Brashears not alone.
Maryland Agricultural Education Foundation Executive Director Steve Connelly, Queen Annes County Fair board member Andrew McLean, the state Farm Bureau and other agricultural leaders have all been busy pushing for the passage of emergency legislation and money from Gov. Parris Glendenings supplemental budget to make up for a shortfall of $1.2 million in funds from excess lottery revenues for Fiscal Year 2001.
Shepherded by former Maryland Farm Bureau lobbyist Jack Miller, ag groups have been diligently working to secure the funds. Traditionally, the Maryland Agriculture Fair Board, county fairs and the ag education foundation receive funds in the form of grants from the states special fund, which is primarily financed through money raised from the horse racing industry.

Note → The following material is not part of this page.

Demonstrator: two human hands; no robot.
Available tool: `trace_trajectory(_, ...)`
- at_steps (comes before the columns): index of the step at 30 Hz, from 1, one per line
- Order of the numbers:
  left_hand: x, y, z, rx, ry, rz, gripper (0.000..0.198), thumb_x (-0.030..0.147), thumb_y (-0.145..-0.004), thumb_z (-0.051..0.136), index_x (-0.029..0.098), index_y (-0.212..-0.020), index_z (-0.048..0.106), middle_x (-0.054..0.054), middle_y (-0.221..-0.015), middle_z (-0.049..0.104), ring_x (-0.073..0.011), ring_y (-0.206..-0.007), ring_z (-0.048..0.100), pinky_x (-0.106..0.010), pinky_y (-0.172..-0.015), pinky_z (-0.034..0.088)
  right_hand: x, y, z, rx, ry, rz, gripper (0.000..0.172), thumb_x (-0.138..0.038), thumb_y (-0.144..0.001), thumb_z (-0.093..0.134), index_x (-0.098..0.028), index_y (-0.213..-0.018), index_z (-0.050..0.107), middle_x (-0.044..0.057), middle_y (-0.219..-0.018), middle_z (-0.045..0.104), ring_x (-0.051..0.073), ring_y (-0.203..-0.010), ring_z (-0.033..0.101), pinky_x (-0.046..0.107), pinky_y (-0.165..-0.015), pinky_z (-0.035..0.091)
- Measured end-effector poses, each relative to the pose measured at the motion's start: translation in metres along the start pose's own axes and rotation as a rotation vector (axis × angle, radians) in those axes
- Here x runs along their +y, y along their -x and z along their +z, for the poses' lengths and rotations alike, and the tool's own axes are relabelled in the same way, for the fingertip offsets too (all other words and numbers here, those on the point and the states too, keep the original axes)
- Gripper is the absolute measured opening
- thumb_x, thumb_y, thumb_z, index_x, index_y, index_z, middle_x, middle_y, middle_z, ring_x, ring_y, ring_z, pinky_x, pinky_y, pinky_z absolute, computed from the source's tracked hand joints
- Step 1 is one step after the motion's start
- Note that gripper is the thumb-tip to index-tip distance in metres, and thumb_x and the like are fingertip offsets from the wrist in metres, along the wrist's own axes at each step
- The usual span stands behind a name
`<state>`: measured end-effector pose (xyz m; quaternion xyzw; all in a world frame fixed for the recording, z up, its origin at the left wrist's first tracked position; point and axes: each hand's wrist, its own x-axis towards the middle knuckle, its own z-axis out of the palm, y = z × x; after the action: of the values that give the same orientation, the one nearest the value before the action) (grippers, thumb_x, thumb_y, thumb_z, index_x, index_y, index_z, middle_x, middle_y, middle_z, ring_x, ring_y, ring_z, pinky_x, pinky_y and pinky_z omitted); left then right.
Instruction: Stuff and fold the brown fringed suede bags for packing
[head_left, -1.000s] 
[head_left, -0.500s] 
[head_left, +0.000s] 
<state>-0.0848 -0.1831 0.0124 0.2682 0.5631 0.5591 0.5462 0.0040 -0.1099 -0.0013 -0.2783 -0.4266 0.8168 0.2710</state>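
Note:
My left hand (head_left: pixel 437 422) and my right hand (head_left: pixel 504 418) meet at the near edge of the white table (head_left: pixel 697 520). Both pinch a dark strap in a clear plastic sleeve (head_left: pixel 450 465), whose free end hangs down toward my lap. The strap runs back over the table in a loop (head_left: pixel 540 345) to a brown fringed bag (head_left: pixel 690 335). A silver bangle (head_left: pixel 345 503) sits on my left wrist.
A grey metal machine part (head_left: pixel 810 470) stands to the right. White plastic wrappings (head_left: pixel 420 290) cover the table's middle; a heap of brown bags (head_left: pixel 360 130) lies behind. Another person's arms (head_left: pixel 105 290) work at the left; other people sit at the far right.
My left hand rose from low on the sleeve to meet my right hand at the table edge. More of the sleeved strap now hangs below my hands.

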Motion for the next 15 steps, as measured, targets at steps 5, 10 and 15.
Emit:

Those funds were shifted last year to help pay for the improvement of racing tracks, while the ag fairs were to receive money from the state lottery. However, shortfalls in the anticipated excess lottery revenues have led to the current situation in which not enough money will be available for the fairs, unless the legislature and the governor act.
Observers are hoping the money will be there, as two pieces of emergency legislation were meeting little opposition in the legislature. At presstime, however, the issue was as of yet undecided. The two bills (House Bill 908 and Senate Bill 764) had not yet been enacted. And, the governors supplemental budget had not yet been revealed.
Without action, the reductions to the ag organizations would look like this: the Great Frederick Fair would have a $13,331 reduction, down from $40,000 to $26,669; the Great Pocomoke Fair would have a $6,665 reduction; the Maryland Agricultural Education Foundation, a $24,995 reduction; the Maryland Agriculture Fair Board, a $274,947 reduction; and the Maryland State Fair and Agricultural Society, a $166,635 reduction. Other cuts would come to the Maryland Million horseracing event ($166,635) and the Standardbred Race Fund Sire Stakes ($116,644).
Brashear pointed out that every county in the state has a county fair funded by the state Agriculture Fair Board, so that a cut in the fair boards funding will have a ripple effect throughout the state.
She said premiums offered at the Great Frederick Fair could be dramatically impacted if the legislature and governor dont act.
Supporters of the fairs pointed out to the legislature and Gov. Glendening that more than 33,000 rural youth are participants in the events that are directly funded by the Maryland Agriculture Fair Board. And, in Baltimore City, a 4-H Expo is planned for June as a direct result of funding from the fair board.
In all, there are 58 Maryland Agricultural Fair Board-funded events, shows and activities.